● Exercise details:
Your response should be the lines from the one holding "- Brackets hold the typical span" to the last line of the data below, copied exactly and with no additions.

Data entries
+---+
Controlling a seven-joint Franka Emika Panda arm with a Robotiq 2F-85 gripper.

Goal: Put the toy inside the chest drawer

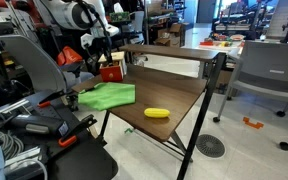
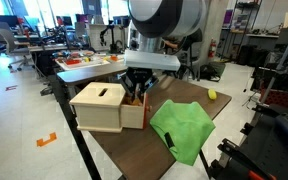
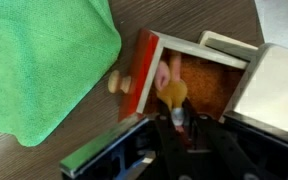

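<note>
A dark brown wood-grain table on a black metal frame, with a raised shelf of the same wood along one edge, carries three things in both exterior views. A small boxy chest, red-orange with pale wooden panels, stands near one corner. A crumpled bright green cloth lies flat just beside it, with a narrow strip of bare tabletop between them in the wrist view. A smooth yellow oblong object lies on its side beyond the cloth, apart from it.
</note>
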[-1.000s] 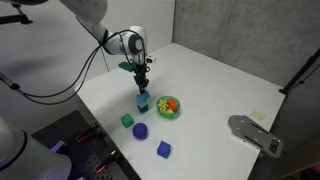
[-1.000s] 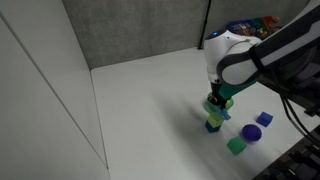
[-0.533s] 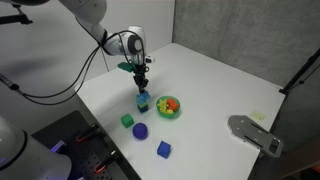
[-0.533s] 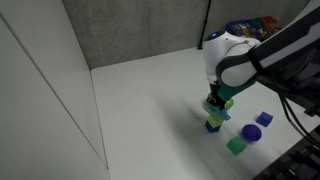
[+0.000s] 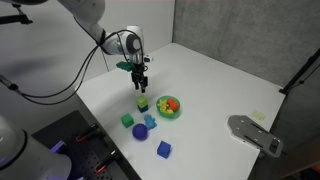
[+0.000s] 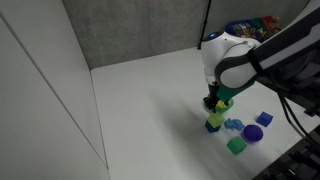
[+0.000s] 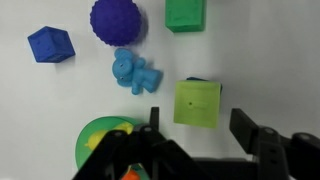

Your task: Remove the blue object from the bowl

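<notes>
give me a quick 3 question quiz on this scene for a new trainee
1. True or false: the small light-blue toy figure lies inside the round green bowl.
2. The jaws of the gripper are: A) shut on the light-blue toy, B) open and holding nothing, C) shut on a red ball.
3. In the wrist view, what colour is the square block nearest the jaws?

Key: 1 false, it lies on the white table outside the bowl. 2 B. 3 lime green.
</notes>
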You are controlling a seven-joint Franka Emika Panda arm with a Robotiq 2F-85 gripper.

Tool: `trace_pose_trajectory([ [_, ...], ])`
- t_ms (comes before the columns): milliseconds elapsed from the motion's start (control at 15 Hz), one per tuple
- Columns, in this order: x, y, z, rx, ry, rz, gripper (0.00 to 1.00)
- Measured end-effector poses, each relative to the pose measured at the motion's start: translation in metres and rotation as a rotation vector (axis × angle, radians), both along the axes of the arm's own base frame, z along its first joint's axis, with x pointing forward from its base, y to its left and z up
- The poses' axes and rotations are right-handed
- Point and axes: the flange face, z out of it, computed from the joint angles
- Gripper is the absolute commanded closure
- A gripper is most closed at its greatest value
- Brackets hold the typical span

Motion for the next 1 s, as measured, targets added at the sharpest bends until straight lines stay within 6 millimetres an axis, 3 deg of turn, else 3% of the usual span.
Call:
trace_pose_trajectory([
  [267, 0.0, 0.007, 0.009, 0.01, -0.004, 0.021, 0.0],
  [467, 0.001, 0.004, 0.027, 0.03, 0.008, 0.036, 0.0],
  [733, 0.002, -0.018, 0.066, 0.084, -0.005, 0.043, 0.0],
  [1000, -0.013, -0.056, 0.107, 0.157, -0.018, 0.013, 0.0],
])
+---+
● Expected output:
- Brackets hold the typical span

Motion for the next 1 s, as measured, targets added at the sharpest bends until straight lines stay within 6 millimetres an axis, 3 deg of turn, else 3% of the usual span.
Call:
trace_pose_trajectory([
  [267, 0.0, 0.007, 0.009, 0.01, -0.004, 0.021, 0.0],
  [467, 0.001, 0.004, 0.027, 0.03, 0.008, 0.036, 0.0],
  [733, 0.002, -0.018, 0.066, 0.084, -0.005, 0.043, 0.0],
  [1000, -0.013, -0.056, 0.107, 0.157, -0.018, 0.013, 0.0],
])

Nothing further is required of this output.